# Automatic Fare Collection as a Service



## jis (Nov 30, 2019)

I came across this interesting article in Railway Age (Yes they do publish articles other than moaning about Amtrak and its food service)

https://www.railwayage.com/passenger/the-best-ticket-is-no-ticket/

Interesting article on the evolution of fare collection systems towards off the shelf systems that are easy to integrate with other systems and yet can be deployed and operated with less expense than legacy systems.

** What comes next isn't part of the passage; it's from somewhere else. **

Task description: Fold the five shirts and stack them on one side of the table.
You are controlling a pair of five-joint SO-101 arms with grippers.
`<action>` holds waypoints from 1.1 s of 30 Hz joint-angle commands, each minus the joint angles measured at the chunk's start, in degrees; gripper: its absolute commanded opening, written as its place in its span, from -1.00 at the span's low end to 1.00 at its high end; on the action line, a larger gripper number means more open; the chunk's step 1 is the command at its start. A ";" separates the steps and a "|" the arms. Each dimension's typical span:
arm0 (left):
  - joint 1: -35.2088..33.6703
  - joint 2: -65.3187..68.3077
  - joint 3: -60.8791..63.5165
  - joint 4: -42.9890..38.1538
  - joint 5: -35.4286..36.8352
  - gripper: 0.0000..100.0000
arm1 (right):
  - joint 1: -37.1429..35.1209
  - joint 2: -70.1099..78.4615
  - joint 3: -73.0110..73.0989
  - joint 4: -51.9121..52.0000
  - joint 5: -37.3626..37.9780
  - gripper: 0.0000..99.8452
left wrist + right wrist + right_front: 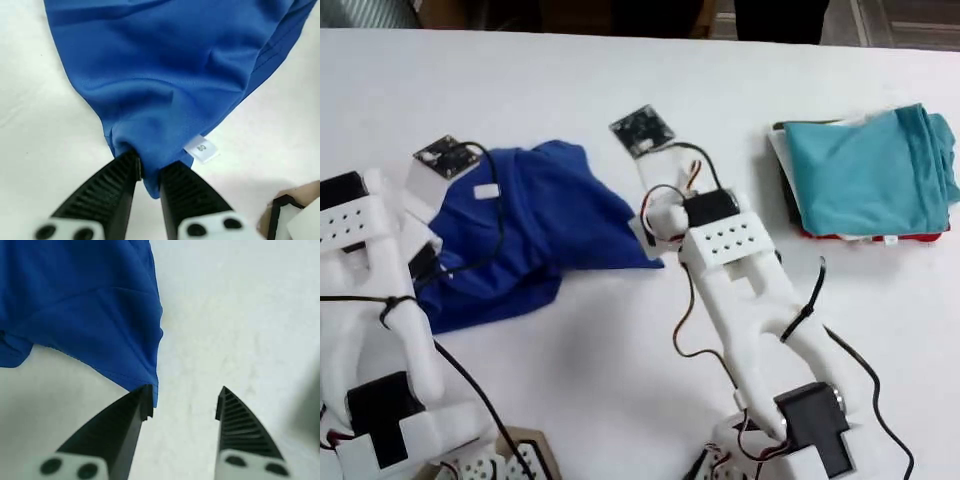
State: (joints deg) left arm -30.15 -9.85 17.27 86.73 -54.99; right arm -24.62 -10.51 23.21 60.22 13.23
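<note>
— One shirt lies unfolded; where is it?

— The blue shirt is crumpled on the white surface, between my two arms. The folded stack, teal on top, sits well apart on my right side.

— What are your claws doing?

— My left claw is pinched on a bunched edge of the blue cloth, just beside its white label. My right claw is spread and grips nothing, one finger just beside a pointed corner of the shirt.

— How will it handle?

— I judge it light, limp and a little slick, likely to sag and slide. Corners or hems look best, one per claw, so it spreads flat.
</note>
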 commanded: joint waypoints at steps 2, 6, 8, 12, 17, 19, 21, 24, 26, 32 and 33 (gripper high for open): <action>0.53 -2.73 -0.22 -0.44 0.18 -0.95 | -1.63 4.97 -1.58 -2.24 -1.05 -0.58; 0.53 -2.73 -0.22 -0.44 0.18 -0.95 | -1.19 17.89 -4.84 -5.76 -1.05 -0.58; 0.53 -2.73 -0.22 -0.26 0.18 -0.95 | -0.31 23.69 -8.79 -6.11 -1.32 -0.58; 0.53 -2.81 -0.22 -0.26 0.18 -0.95 | -0.13 31.87 -16.26 -1.45 -1.49 -0.58; 0.53 -2.81 -0.22 -0.26 0.18 -0.95 | -2.86 34.68 -20.84 7.78 -1.05 -0.58; 0.53 -2.81 -0.22 -0.53 0.18 -0.95 | -4.09 33.63 -21.01 9.54 -0.97 -0.58; 0.53 -2.81 -0.22 -0.62 0.18 -0.95 | -5.49 31.60 -20.66 11.21 -0.35 -0.58; 0.53 -2.81 -0.22 -0.62 0.18 -0.95 | -7.16 28.18 -20.66 14.11 1.76 -0.58; 0.53 -2.81 -0.22 -0.62 0.18 -0.95 | -7.08 26.15 -20.66 14.99 2.02 -0.58; 0.53 -2.81 -0.57 -0.62 0.18 -0.95 | -3.47 24.92 -20.48 11.91 1.67 -0.58; 0.53 -2.81 -0.57 -0.62 0.18 -0.95 | -3.03 25.36 -20.04 11.03 1.67 -0.58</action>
State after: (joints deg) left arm -30.15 -9.85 17.27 86.73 -54.99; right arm -29.54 18.15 4.22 73.23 14.81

Some early examples in the US include Portland MAX, Denver RTD and even Chicago CTA among others. A very large example in the process of being deployed is New York's MTA which is in the process of deploying a system that comes with all the features that London's Oyster system has packaged in it. NY MTA can choose to use whichever of those features it wants to use and not use the ones it does not want to use. But they can now easily accept payment through contactless cards, AFC enabled Smartphones and such, essentially out of the box, instead of doing their own custom development.

Thought some might find it interesting...

Incidentally, Amtrak uses a ticketing system with some similar features, but developed in house, and less capable of integrating with other related Apps that is described in the article.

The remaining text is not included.